## Recorded data:
#####
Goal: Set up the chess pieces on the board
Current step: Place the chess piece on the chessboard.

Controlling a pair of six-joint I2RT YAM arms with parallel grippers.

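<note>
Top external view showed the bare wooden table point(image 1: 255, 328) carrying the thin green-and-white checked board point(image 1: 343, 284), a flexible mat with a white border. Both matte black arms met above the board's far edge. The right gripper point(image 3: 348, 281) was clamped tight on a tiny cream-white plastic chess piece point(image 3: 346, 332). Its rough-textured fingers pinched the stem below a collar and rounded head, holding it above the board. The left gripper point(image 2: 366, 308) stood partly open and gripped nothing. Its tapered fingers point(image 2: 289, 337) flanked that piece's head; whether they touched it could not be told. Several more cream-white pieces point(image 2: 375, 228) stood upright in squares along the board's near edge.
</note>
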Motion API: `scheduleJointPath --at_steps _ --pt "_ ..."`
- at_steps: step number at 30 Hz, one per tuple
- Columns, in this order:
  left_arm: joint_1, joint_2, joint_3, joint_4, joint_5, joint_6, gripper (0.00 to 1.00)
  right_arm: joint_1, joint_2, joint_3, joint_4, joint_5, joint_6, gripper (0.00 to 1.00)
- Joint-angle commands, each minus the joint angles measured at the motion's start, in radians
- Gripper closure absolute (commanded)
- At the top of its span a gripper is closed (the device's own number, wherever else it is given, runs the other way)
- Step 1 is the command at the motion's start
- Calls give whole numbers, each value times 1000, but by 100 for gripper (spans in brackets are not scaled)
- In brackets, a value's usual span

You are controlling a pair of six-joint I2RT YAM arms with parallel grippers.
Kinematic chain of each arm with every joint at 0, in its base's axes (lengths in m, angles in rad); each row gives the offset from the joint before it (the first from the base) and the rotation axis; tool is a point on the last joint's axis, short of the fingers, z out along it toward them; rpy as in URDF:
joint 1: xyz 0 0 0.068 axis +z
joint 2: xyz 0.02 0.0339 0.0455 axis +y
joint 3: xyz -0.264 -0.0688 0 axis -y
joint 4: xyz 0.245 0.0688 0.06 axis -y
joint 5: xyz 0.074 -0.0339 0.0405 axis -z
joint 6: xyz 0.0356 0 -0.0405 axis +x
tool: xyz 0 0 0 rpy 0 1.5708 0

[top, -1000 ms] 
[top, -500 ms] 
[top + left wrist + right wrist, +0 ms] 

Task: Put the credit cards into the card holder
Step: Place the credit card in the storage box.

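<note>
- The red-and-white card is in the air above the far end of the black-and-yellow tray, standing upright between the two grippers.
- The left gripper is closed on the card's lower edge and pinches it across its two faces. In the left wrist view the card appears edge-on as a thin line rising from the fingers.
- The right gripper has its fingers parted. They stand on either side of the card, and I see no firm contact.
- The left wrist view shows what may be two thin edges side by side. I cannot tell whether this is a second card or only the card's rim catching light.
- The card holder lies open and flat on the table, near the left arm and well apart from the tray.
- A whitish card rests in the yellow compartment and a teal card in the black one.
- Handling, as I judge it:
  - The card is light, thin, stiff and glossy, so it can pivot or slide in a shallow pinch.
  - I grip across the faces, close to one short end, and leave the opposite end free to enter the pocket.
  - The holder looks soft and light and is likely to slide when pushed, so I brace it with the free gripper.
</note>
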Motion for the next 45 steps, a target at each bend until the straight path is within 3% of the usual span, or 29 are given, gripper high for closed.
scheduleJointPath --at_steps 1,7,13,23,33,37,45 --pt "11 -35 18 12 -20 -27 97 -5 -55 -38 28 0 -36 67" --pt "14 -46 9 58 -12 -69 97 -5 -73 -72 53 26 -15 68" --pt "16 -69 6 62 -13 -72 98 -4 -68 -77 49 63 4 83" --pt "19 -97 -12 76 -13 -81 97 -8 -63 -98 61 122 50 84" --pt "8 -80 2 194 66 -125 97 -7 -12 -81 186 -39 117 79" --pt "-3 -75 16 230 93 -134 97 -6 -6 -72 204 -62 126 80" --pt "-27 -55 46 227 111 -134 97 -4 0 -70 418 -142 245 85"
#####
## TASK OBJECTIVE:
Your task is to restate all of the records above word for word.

## RESULT OF THE TASK:
Goal: Set up the chess pieces on the board
Current step: Place the chess piece on the chessboard.

Controlling a pair of six-joint I2RT YAM arms with parallel grippers.

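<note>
Top external view showed the bare wooden table point(image 1: 255, 328) carrying the thin green-and-white checked board point(image 1: 343, 284), a flexible mat with a white border. Both matte black arms met above the board's far edge. The right gripper point(image 3: 348, 281) was clamped tight on a tiny cream-white plastic chess piece point(image 3: 346, 332). Its rough-textured fingers pinched the stem below a collar and rounded head, holding it above the board. The left gripper point(image 2: 366, 308) stood partly open and gripped nothing. Its tapered fingers point(image 2: 289, 337) flanked that piece's head; whether they touched it could not be told. Several more cream-white pieces point(image 2: 375, 228) stood upright in squares along the board's near edge.
</note>
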Motion API: `scheduleJointPath --at_steps _ --pt "_ ..."`
- at_steps: step number at 30 Hz, one per tuple
- Columns, in this order:
  left_arm: joint_1, joint_2, joint_3, joint_4, joint_5, joint_6, gripper (0.00 to 1.00)
  right_arm: joint_1, joint_2, joint_3, joint_4, joint_5, joint_6, gripper (0.00 to 1.00)
- Joint-angle commands, each minus the joint angles measured at the motion's start, in radians
- Gripper closure absolute (commanded)
- At the top of its span a gripper is closed (the device's own number, wherever else it is given, runs the other way)
- Step 1 is the command at the motion's start
- Calls give whole numbers, each value times 1000, but by 100 for gripper (spans in brackets are not scaled)
- In brackets, a value's usual span

You are controlling a pair of six-joint I2RT YAM arms with parallel grippers.
Kinematic chain of each arm with every joint at 0, in its base's axes (lengths in m, angles in rad); each row gives the offset from the joint before it (the first from the base) and the rotation axis; tool is a point on the last joint's axis, short of the fingers, z out along it toward them; rpy as in URDF:
joint 1: xyz 0 0 0.068 axis +z
joint 2: xyz 0.02 0.0339 0.0455 axis +y
joint 3: xyz -0.264 -0.0688 0 axis -y
joint 4: xyz 0.245 0.0688 0.06 axis -y
joint 5: xyz 0.074 -0.0339 0.0405 axis -z
joint 6: xyz 0.0356 0 -0.0405 axis +x
tool: xyz 0 0 0 rpy 0 1.5708 0

[top, -1000 ms] 
[top, -500 ms] 
[top + left wrist + right wrist, +0 ms] 

Task: Put the credit cards into the card holder
Step: Place the credit card in the storage box.

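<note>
- The red-and-white card is in the air above the far end of the black-and-yellow tray, standing upright between the two grippers.
- The left gripper is closed on the card's lower edge and pinches it across its two faces. In the left wrist view the card appears edge-on as a thin line rising from the fingers.
- The right gripper has its fingers parted. They stand on either side of the card, and I see no firm contact.
- The left wrist view shows what may be two thin edges side by side. I cannot tell whether this is a second card or only the card's rim catching light.
- The card holder lies open and flat on the table, near the left arm and well apart from the tray.
- A whitish card rests in the yellow compartment and a teal card in the black one.
- Handling, as I judge it:
  - The card is light, thin, stiff and glossy, so it can pivot or slide in a shallow pinch.
  - I grip across the faces, close to one short end, and leave the opposite end free to enter the pocket.
  - The holder looks soft and light and is likely to slide when pushed, so I brace it with the free gripper.
</note>
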Motion for the next 45 steps, a target at each bend until the straight path is within 3% of the usual span, or 29 are given, gripper high for closed.
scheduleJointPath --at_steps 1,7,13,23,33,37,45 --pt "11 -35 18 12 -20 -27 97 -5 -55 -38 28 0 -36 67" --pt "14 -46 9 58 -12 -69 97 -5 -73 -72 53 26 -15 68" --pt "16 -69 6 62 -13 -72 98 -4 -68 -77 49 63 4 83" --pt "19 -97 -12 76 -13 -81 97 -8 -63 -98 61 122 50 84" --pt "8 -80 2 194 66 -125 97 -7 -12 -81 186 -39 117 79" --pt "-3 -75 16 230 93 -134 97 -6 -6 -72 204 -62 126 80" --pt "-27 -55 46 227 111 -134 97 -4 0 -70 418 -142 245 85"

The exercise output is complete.